• _WHAT TO PRODUCE_
Take the entries below and print, exactly, the stretch from the line containing "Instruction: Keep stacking" through the line containing "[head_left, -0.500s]", both included.
START RECORDS TO PROCESS
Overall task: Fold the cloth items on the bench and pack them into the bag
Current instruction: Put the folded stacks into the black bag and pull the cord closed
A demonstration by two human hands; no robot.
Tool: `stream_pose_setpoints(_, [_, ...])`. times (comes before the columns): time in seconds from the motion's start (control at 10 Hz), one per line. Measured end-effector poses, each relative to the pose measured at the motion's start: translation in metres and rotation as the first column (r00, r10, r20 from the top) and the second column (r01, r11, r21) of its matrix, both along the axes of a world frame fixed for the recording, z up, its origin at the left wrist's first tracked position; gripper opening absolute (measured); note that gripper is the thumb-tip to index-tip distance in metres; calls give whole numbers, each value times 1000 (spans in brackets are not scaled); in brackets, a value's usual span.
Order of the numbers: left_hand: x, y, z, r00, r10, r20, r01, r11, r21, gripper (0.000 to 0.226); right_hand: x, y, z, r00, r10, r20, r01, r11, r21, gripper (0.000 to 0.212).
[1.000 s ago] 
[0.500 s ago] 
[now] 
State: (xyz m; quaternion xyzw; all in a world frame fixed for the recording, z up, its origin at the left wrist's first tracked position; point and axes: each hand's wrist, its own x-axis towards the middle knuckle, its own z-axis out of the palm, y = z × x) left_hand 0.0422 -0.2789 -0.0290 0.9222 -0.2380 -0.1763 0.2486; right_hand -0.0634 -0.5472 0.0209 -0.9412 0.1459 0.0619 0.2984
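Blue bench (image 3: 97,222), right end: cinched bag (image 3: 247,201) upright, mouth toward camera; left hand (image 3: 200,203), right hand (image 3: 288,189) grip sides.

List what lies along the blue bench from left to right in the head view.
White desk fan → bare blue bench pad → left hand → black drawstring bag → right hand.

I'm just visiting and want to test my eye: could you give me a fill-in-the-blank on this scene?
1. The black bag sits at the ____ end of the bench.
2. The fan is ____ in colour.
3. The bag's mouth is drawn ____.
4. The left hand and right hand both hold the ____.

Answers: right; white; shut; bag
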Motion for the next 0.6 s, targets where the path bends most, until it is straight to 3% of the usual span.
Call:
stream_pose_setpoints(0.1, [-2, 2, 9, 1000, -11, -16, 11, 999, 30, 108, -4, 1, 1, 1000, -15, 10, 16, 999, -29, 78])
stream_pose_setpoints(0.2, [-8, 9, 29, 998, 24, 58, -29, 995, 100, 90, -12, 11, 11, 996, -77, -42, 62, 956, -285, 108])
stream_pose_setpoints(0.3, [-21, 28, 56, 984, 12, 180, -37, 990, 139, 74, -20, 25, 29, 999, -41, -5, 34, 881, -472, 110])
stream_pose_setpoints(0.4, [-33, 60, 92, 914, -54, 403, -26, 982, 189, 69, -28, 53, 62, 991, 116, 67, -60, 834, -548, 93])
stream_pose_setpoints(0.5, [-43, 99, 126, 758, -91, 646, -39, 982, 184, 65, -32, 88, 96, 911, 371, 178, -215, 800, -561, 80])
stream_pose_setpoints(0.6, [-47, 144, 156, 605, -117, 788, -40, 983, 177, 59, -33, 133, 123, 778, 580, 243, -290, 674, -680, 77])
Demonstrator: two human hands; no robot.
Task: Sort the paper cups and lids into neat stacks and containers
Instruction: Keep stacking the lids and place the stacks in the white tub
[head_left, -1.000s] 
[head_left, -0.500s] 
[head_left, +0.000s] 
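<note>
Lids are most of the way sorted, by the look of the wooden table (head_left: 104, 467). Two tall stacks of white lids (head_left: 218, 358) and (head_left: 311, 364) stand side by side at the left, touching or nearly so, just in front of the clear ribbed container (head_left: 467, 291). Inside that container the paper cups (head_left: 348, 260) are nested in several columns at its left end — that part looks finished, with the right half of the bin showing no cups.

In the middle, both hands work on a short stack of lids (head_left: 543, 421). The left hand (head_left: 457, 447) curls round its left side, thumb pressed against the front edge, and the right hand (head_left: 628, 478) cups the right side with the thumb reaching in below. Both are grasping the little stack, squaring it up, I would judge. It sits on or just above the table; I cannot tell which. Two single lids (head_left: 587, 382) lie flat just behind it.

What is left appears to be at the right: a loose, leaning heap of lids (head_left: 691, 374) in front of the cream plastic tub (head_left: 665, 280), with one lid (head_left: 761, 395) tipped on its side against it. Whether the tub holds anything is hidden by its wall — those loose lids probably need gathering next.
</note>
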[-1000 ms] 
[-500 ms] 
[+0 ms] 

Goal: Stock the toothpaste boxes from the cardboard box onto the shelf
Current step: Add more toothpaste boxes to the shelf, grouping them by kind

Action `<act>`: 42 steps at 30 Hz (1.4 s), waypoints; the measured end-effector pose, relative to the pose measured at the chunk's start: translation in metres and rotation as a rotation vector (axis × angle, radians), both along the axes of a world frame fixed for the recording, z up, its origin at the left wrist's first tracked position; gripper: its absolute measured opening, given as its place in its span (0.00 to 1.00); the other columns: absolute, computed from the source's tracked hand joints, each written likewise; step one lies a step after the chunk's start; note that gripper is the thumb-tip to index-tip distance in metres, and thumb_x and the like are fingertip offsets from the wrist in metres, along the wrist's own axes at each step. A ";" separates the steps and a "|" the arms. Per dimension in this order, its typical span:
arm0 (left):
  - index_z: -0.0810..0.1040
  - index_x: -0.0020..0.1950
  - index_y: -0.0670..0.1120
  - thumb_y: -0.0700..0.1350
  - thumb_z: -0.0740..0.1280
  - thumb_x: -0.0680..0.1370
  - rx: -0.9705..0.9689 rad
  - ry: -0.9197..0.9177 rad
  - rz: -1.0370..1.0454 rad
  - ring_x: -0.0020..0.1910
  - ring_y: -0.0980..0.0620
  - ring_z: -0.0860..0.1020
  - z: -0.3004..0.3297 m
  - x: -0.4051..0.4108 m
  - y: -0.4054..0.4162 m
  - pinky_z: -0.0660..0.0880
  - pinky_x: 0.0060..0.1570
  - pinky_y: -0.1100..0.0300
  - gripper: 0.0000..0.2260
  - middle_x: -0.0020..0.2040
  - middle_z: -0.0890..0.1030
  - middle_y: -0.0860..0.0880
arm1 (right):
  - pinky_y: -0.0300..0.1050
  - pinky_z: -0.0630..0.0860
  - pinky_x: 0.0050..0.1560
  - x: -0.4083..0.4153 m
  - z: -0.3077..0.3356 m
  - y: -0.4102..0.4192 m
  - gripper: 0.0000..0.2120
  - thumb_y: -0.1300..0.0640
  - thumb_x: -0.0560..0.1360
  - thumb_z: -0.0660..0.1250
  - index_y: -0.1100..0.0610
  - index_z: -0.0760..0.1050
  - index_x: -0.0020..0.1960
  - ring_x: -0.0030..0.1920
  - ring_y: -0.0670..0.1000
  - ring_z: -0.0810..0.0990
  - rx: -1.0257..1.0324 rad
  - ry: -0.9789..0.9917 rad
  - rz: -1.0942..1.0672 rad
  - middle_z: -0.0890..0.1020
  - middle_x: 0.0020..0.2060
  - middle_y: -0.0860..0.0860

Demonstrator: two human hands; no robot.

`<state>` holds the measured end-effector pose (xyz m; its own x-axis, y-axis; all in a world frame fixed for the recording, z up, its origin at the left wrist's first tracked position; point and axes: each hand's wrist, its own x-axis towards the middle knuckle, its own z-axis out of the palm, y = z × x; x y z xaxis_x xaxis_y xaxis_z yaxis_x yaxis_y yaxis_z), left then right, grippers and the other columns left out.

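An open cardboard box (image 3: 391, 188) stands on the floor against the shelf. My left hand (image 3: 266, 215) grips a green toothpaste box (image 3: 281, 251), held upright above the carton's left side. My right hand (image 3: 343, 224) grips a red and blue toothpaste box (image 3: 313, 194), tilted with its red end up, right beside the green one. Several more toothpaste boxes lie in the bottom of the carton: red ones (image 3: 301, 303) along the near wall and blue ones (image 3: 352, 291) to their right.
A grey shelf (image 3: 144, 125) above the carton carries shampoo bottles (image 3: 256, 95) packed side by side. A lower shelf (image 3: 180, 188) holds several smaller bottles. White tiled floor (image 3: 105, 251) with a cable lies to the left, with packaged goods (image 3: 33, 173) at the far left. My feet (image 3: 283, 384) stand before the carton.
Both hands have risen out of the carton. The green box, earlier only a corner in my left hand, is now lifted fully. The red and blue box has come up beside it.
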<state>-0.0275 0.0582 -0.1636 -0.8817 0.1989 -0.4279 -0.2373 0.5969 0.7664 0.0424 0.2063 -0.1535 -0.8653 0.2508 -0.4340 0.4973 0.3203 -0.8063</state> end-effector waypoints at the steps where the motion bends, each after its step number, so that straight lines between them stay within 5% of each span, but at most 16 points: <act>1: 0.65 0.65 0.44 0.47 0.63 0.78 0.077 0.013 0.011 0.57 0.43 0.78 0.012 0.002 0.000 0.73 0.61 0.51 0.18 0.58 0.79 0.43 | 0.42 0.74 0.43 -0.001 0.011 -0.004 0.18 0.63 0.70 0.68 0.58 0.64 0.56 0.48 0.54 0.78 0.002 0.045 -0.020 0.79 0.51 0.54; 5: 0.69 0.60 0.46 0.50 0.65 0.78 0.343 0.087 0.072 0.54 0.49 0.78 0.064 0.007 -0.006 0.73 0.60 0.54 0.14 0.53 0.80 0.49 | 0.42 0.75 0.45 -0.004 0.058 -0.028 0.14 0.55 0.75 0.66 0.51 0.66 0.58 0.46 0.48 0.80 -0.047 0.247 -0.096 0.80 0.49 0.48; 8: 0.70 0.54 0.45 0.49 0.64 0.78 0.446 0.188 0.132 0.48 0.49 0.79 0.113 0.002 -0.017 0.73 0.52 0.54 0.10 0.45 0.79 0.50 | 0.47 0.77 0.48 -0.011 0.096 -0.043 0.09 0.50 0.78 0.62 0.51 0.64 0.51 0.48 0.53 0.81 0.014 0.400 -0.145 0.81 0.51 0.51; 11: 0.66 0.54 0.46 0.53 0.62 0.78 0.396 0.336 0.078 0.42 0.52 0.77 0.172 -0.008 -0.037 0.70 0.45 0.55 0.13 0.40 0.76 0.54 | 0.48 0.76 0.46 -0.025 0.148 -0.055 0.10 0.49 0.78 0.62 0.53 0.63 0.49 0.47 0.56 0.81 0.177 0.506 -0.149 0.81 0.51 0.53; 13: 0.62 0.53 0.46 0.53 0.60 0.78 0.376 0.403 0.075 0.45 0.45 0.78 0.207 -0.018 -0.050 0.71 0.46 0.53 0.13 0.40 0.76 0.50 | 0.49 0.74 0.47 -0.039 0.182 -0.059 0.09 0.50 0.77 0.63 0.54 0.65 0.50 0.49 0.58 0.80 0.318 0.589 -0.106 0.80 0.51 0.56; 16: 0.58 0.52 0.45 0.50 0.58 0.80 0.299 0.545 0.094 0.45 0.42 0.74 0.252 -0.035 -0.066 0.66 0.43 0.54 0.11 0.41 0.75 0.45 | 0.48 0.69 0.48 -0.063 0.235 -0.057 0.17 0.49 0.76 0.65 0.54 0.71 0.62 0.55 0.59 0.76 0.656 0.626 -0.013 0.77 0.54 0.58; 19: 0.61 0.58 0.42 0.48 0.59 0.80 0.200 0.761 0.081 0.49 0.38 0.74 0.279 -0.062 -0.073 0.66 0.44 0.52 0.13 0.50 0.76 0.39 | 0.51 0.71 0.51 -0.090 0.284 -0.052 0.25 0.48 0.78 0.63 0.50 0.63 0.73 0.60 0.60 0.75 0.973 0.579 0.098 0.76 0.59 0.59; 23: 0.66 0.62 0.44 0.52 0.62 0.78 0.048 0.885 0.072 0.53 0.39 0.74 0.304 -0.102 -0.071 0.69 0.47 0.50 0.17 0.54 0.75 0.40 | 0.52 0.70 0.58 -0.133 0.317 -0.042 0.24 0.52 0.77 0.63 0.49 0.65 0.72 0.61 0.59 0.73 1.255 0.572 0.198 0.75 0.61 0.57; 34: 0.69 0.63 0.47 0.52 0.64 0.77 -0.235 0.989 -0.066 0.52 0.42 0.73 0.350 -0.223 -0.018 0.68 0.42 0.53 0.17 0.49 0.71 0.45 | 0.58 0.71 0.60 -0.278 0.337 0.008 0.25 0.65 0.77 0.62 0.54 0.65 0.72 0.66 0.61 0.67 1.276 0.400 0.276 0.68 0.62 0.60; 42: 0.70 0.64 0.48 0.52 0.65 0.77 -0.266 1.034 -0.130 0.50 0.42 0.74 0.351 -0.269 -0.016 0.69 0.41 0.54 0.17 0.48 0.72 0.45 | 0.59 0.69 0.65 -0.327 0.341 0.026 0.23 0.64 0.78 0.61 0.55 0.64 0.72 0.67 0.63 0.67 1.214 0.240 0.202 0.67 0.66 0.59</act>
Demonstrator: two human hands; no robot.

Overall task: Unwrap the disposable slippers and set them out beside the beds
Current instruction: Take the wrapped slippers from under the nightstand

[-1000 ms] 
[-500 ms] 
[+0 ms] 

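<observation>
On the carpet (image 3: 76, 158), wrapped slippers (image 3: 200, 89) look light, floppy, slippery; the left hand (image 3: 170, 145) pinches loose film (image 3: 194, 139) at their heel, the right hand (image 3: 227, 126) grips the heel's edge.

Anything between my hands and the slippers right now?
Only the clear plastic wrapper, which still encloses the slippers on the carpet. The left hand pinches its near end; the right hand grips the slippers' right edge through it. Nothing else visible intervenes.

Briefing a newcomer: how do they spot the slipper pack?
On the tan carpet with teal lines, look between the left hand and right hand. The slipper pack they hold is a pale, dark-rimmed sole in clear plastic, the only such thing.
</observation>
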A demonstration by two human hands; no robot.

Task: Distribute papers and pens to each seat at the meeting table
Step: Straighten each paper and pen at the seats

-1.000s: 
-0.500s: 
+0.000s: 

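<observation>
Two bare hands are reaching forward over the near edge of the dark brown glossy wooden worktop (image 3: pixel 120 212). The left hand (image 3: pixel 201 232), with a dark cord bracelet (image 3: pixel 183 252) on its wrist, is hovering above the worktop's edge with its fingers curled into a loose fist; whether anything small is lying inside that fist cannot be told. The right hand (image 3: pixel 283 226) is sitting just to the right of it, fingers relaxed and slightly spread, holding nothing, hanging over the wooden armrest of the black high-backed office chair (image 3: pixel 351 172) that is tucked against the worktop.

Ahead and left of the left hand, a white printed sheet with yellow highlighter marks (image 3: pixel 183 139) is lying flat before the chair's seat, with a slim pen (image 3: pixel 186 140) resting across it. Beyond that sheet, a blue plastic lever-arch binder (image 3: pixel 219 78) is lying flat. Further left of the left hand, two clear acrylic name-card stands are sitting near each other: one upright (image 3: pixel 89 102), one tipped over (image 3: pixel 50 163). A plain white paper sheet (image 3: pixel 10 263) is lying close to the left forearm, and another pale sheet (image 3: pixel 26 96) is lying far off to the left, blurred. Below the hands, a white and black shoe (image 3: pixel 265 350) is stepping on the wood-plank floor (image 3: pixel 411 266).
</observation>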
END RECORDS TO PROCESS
• _ANSWER FOR THE TASK_
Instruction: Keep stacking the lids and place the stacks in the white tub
[head_left, -1.000s] 
[head_left, -0.500s] 

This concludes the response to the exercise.